Une procédure en cours
C’est le 4 juin 2019 que l’éleveur trouve enfin une solution à son problème. Ce jour-là, il fait déplacer à ses frais le transformateur électrique pour un montant de 70 000 €. Progressivement mais sûrement, l'élevage d'Alain retrouve des performances normales. En tout, l’éleveur chiffre son préjudice financier et moral à plusieurs centaines de milliers d’euros. Il a d’ailleurs entamé une procédure à l’encontre d’Enedis avec une audience fixée en juillet. Alain aura déjà payé un lourd tribut à ce combat. « Les lobbies de l’énergie sont puissants et personne n’ose s’y attaquer, tempête Alain. Leur mode de gestion de ces problèmes est de laisser les éleveurs s’épuiser physiquement, financièrement et psychologiquement sans que jamais ils ne reconnaissent le vrai facteur de trouble. J’ai travaillé 100 heures par semaine pendant huit ans. Toute ma famille en a énormément souffert. Je n’ai pas vu mes enfants grandir et j’ai dû divorcer.
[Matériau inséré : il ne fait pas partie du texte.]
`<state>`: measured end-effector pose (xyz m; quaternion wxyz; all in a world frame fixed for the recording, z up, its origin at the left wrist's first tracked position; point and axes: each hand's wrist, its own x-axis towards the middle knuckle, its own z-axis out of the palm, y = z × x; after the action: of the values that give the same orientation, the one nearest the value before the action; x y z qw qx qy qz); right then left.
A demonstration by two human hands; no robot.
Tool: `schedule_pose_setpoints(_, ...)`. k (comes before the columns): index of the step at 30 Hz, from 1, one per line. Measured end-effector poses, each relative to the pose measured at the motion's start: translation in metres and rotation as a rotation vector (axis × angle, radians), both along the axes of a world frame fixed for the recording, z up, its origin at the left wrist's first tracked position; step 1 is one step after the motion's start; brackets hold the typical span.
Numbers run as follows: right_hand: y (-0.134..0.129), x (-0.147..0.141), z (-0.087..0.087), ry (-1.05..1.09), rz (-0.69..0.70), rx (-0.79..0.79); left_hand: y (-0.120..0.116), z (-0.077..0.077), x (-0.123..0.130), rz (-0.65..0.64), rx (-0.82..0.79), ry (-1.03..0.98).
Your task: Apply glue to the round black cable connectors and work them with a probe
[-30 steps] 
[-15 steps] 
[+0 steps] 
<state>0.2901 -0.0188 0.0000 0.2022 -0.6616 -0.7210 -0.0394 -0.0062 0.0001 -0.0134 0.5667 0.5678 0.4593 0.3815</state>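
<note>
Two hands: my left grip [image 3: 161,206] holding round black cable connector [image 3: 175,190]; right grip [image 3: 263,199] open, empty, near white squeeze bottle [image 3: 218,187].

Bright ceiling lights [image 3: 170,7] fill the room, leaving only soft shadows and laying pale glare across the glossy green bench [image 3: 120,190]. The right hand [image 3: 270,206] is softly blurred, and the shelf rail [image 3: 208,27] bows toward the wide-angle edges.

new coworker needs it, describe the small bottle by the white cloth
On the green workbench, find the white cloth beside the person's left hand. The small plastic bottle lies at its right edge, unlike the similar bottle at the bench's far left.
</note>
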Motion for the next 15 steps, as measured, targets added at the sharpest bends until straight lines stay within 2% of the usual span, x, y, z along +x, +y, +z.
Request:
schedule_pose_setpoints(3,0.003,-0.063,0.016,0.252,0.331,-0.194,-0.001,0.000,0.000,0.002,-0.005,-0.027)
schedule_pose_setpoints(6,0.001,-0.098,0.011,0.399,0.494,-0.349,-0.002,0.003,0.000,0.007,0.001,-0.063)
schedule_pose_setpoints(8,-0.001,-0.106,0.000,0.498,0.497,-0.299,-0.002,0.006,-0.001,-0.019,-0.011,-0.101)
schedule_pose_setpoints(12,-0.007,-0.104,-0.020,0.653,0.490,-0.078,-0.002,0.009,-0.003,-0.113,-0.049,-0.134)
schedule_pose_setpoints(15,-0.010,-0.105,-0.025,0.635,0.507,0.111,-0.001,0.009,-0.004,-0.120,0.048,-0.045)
Ce combat a même failli me tuer avec une tentative de suicide où j’ai frôlé la mort. Aujourd’hui, mon élevage est sauvé. Mes animaux se portent bien et j'en suis content. Mais j’éprouve comme un sentiment de colère et de haine. L’énergie est d’utilité publique, mais est-ce une raison pour sacrifier des élevages et des éleveurs ? », interroge-t-il.